In "The Central Park Five," Burns explores the circumstances surrounding the trial in an attempt to explain how strong evidence of innocence at the time of the trial was insufficient to set the defendants free. A major factor in the case's outcome was the public and jury's unwavering belief in the boys' guilt based on confessions they made immediately after their arrests, even though there was some evidence that the confessions were false and the product of improper conduct at various levels of law enforcement.

The Central Park Jogger case

On the evening of April 19, 1989, a 28-year-old New Yorker named Trisha Meili was jogging in Central Park when she was attacked, beaten, raped and left for dead in a ravine near the park's 102nd Street transverse. Five black and Hispanic teenagers, dubbed the "Central Park Five" by the press, were charged in the incident, tried before a jury in New York State Supreme Court, found guilty and sentenced to prison terms ranging from five to fifteen years.

The Central Park Jogger case, as it came to be known, has been criticized as a blatant mistrial of justice because of the lack of evidence tying any of the defendants to the crime, the admission in court of the defendants' highly unreliable confessions and a number of other irregularities by law enforcement and the defense attorneys. Thus, it came as no surprise to many when in 2002 the Manhattan District Attorney's Office threw out the convictions after another man, whose DNA matched that found at the scene in 1989 and whose story matched the facts, confessed that he and he alone was responsible for the attack and rape.

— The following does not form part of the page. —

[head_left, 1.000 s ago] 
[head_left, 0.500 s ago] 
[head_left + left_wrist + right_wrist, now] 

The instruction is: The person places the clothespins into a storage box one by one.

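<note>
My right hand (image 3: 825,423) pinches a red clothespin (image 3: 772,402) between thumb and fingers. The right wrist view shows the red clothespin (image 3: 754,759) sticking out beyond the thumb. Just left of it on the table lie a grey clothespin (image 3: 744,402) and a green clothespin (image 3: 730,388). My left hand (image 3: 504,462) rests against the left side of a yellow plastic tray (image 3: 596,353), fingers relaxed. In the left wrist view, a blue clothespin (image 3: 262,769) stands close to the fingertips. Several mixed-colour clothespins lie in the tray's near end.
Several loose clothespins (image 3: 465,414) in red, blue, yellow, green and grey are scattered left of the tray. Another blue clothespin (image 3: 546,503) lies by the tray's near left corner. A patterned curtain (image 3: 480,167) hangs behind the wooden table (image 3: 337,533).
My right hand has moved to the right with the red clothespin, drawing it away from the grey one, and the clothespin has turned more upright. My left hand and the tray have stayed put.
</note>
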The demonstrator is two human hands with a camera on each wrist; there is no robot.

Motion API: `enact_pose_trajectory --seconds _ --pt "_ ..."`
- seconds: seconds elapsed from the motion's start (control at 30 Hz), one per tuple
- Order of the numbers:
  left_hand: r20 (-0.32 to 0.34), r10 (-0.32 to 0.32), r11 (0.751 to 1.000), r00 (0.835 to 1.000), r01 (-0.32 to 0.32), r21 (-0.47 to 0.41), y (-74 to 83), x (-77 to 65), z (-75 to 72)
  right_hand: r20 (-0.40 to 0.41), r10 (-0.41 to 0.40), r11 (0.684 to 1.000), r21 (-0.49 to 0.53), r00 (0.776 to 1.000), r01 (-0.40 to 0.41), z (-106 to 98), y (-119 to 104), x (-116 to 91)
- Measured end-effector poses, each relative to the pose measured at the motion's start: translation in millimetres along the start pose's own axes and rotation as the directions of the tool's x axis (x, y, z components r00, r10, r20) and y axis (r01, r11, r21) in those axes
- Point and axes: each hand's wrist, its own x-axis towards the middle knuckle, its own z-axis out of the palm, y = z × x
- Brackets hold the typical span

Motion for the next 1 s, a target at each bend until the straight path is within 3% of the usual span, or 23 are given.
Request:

The Central Park Five's confessions

The defendants' confessions were untrustworthy for many reasons. For example, they were obtained before any of the defendants had been formally charged with a crime and in the absence of their criminal defense lawyers. They also contained a variety of factually inaccurate statements. The confessions taken as a whole or individually did not match the facts of the case or the evidence. Furthermore, every confession contained statements that directly contradicted statements made in every other confession, suggesting at best that four of the five confessions were false. Finally, a police officer testified that the wording in three of the five written confessions was his, not the defendants'.

The problem of false confessions

It seems to defy logic that anyone would confess to a crime, especially one as serious as rape, that he or she did not commit. For that reason it is nearly impossible to convince a jury to disregard a confession, even if all the facts and evidence indicate that the confession was false. However, research has shown that false confessions are not rare and that factors ranging from hunger to devious interrogation techniques can elicit a false confession. To limit the possibility of making a false confession, a person suspected of a crime should never answer any questions or offer information before she or he speaks to a criminal defense attorney.